--- START ---

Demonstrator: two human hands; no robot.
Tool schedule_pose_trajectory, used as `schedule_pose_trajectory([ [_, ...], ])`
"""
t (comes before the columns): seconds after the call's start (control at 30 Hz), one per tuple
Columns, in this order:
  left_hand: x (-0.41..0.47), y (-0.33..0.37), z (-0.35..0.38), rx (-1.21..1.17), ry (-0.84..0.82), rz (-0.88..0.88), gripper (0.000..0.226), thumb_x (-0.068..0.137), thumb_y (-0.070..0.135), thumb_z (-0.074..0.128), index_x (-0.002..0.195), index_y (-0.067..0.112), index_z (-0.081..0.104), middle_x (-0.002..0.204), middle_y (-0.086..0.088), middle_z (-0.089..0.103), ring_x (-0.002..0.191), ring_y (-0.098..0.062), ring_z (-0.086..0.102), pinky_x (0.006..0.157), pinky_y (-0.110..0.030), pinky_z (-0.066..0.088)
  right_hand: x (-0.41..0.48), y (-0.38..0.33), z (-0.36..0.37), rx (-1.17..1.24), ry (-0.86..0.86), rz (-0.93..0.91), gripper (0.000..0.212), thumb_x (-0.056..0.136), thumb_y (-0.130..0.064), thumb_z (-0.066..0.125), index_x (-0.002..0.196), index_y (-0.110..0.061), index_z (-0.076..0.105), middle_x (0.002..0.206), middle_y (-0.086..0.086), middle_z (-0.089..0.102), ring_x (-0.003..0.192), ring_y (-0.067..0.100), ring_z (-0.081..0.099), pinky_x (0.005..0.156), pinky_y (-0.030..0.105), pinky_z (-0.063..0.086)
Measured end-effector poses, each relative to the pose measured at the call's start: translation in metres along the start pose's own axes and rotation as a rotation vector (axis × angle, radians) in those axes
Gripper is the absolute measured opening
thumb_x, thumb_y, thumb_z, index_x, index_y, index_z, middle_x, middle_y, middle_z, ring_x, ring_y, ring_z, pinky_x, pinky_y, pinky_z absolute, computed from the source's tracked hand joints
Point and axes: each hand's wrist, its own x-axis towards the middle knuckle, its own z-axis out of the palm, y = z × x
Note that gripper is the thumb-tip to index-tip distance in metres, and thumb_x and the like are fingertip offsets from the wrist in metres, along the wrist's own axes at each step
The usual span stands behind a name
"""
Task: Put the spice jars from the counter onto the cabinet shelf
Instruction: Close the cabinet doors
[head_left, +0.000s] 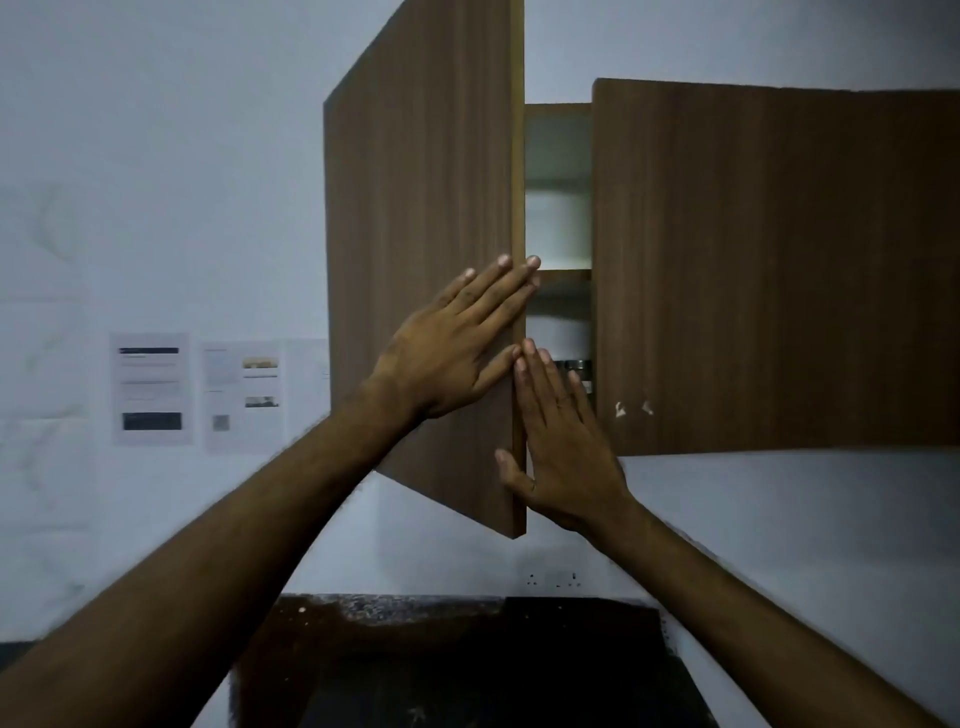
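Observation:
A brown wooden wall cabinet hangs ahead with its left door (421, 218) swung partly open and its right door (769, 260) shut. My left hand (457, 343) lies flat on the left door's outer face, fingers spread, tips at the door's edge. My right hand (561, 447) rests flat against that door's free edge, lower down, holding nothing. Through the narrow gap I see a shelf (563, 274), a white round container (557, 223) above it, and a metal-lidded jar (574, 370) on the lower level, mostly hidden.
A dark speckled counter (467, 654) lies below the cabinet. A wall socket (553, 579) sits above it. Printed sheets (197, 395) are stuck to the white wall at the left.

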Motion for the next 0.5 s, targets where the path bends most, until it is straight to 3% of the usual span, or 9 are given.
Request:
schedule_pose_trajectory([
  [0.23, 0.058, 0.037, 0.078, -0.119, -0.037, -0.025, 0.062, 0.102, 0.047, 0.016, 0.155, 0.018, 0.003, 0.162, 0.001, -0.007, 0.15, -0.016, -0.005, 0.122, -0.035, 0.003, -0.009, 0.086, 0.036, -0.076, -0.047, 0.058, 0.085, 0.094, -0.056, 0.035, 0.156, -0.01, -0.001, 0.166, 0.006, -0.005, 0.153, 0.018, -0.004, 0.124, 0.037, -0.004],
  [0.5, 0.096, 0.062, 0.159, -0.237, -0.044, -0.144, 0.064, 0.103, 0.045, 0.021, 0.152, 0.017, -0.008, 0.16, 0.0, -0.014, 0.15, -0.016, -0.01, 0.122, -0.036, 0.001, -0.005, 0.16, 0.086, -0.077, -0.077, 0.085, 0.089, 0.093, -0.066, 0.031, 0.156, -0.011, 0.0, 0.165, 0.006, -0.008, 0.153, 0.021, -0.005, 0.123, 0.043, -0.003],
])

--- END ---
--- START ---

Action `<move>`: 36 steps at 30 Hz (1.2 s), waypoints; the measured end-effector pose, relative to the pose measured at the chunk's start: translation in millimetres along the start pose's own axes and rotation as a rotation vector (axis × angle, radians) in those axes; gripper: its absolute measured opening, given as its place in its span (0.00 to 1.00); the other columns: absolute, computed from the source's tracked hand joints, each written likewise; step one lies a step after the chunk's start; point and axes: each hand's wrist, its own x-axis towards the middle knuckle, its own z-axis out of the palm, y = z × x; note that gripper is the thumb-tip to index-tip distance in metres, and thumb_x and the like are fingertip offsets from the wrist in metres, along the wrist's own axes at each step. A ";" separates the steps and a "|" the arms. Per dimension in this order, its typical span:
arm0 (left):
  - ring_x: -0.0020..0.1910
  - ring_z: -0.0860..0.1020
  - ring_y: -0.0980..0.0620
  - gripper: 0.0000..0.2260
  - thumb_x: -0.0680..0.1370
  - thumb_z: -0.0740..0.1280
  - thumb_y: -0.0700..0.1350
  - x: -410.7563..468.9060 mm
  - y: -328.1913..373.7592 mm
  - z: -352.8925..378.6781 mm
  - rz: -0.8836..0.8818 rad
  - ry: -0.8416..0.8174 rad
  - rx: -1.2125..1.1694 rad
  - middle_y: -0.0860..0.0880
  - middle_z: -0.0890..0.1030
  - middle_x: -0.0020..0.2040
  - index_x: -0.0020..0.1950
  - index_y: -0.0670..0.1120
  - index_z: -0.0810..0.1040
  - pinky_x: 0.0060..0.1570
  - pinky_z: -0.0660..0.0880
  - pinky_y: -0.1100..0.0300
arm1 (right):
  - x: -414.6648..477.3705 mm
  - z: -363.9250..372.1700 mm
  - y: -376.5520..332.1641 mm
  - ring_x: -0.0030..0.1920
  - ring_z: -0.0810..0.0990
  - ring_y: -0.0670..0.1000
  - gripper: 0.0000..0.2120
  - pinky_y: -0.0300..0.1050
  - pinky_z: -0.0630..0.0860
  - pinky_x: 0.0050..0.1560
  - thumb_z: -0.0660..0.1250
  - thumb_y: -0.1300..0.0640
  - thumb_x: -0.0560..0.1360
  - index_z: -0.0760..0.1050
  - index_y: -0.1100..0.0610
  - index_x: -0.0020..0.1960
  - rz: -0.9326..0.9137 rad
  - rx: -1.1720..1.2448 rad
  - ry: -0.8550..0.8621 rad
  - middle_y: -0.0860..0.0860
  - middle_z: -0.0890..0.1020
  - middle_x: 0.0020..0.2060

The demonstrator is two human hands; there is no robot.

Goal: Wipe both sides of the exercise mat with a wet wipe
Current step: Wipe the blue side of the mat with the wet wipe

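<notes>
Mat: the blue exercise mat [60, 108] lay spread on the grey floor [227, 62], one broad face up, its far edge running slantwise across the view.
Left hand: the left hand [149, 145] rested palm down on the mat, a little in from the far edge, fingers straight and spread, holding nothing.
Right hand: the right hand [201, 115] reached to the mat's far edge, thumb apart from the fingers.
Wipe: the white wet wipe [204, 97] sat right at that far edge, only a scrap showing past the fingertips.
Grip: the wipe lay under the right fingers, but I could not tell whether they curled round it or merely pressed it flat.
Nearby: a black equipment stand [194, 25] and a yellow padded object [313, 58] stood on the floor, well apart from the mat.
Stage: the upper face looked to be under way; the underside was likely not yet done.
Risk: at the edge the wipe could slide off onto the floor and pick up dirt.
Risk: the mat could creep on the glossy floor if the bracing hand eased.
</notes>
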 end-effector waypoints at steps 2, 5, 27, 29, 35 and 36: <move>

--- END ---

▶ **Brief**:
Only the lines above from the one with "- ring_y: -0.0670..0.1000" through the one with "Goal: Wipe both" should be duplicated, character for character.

▶ **Result of the task**:
  - ring_y: -0.0670..0.1000
  - gripper: 0.0000..0.2120
  - pinky_y: -0.0300..0.1050
  - pinky_z: -0.0630..0.0860
  - pinky_x: 0.0050..0.1560
  - thumb_z: -0.0660..0.1250
  - thumb_y: -0.1300..0.0640
  - thumb_x: -0.0560..0.1360
  - index_z: -0.0760..0.1050
  - index_y: -0.1100..0.0610
  - index_x: -0.0020..0.1960
  - rz: -0.9326..0.9137 rad
  - rx: -1.1720..1.2448 rad
  - ry: -0.8550..0.8621 rad
  - middle_y: -0.0860..0.0860
  - middle_z: -0.0890..0.1020
  - middle_x: 0.0020..0.2060

The demonstrator is two human hands; there is no robot.

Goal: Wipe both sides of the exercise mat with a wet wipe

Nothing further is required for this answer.